En 2025, se ordeñaron más de 11.600 millones de litros de leche en Argentina, la mayor
cifra desde 2015. Para este año, la primera proyección de la industria muestra un
crecimiento del 3%, hasta bordear los 12.000 millones.
Pese a la pérdida en la cantidad de tambos, la estabilidad del rodeo lechero, la mayor
productividad por vaca gracias a la incorporación de tecnología y la colaboración que viene
prestando el clima para contar con amplias reservas forrajeras, son los factores que están
explicando el impresionante repunte que vive la lechería en términos productivos.
Las cifras al respecto son elocuentes: 2025 cerró con la mayor cantidad de litros ordeñados
desde 2015 y, para 2026, las primeras proyecciones de la industria láctea indican un nuevo
incremento en el volumen.
Sobre la base de las estadísticas que mensualmente publica la Dirección Nacional de
Lechería, el Observatorio de la Cadena Láctea Argentina (OCLA) resumió los números que
dejó la producción 2025 de los tambos.
En concreto, el año pasado cerró con un ordeño de 11.617,5 millones de litros, un 9,7% por
encima de 2024, lo que significa unos mil millones de litros más.

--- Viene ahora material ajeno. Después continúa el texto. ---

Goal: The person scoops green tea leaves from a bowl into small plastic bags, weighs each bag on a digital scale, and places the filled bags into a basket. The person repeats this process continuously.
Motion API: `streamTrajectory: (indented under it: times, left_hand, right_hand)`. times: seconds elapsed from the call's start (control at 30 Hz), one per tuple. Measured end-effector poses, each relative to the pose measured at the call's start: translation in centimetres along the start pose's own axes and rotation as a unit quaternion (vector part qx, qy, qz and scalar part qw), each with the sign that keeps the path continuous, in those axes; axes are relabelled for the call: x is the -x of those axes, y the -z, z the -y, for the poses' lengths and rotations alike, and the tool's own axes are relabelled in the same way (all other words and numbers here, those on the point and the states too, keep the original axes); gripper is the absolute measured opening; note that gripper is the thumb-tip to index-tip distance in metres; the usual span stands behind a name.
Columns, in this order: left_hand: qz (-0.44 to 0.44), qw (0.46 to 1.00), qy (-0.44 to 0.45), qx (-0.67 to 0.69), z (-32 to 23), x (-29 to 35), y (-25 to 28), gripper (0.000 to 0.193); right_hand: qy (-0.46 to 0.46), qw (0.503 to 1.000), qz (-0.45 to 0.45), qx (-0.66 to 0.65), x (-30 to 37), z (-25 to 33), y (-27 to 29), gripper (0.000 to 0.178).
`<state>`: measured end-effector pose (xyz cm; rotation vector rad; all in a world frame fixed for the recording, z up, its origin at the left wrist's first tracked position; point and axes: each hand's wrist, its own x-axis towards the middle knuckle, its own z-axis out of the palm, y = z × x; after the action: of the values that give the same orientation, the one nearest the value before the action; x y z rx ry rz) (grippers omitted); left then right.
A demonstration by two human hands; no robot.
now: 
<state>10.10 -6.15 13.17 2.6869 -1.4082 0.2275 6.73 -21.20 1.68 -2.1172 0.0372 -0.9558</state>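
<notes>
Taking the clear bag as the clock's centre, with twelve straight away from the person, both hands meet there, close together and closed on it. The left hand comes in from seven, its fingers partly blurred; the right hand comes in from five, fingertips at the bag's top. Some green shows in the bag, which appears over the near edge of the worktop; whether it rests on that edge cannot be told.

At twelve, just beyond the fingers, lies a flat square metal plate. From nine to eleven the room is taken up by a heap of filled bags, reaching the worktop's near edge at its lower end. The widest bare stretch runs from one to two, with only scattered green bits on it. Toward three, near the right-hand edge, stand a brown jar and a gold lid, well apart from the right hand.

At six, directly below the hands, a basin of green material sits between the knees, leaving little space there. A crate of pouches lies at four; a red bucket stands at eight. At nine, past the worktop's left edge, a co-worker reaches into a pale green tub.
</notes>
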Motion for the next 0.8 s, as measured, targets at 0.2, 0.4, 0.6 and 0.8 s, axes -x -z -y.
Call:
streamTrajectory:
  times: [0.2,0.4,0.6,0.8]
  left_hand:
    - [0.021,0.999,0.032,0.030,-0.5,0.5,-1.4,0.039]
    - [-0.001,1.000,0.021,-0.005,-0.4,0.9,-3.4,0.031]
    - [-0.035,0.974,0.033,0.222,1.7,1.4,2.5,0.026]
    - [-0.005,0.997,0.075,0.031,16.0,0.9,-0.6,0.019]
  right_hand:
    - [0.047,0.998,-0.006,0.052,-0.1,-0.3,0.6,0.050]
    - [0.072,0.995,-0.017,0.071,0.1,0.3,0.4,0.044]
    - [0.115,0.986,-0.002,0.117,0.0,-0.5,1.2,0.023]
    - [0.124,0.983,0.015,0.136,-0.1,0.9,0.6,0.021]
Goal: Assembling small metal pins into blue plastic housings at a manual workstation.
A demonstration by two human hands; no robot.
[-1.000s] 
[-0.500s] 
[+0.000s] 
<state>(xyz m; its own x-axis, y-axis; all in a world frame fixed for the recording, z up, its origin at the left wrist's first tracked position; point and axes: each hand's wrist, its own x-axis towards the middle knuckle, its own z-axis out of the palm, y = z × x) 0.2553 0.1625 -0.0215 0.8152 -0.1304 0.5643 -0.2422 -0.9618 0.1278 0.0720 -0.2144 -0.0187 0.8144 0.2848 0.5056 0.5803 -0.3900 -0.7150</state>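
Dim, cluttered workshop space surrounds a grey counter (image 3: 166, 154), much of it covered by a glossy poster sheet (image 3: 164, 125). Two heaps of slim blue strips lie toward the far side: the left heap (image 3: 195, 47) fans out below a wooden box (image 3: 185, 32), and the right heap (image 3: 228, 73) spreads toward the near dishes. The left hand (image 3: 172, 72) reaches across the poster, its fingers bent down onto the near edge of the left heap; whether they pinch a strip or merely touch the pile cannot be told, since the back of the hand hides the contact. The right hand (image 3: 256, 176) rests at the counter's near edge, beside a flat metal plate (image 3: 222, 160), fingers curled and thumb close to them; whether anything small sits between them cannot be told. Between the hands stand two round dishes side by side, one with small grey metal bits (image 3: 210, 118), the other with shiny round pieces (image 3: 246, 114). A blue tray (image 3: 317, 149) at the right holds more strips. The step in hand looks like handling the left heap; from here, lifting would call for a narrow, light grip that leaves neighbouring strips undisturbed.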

“La producción de 2025 recupera las bajas de 2023 (-2,0%) y de 2024 (-6,5%), e incluso
supera la producción de 2022 en un 0,52%. Salvo la de 2015, sería la más alta producción
de leche de la serie histórica”, enfatizó el OCLA.
Y también hizo foco en que el principal aspecto que explica estos números es el crecimiento
de la producción unitaria de cada vaca, de la mano de la incorporación de tecnología -hay
cada vez más tambos robotizados, por ejemplo- y de las excelentes reservas forrajeras.
“Evidentemente el crecimiento de la producción en 2025 respecto a 2024 responde al
crecimiento de la producción individual, ya que en promedio en 2025 hubo menos unidades
productivas y menos vacas en producción”, repasaron desde el Observatorio.
En tanto, un aspecto muy relevante del análisis es la evolución de los denominados “sólidos
útiles” (grasa butirosa y proteína), que constituyen un indicador de calidad.
En ese aspecto, la producción se incrementó 11,4% respecto a 2024; es decir, por encima
del alza que hubo en litros, lo cual indica una mejora de los sólidos, que pasaron del 7,17%
en 2024 a 7,28% en 2025.
“Como dato sumamente relevante cabe mencionar que la producción total de sólidos de
2025 es la más alta de la serie histórica y sería 2,2% superior a 2015, año récord en litros
de leche producidos”, completó el OCLA.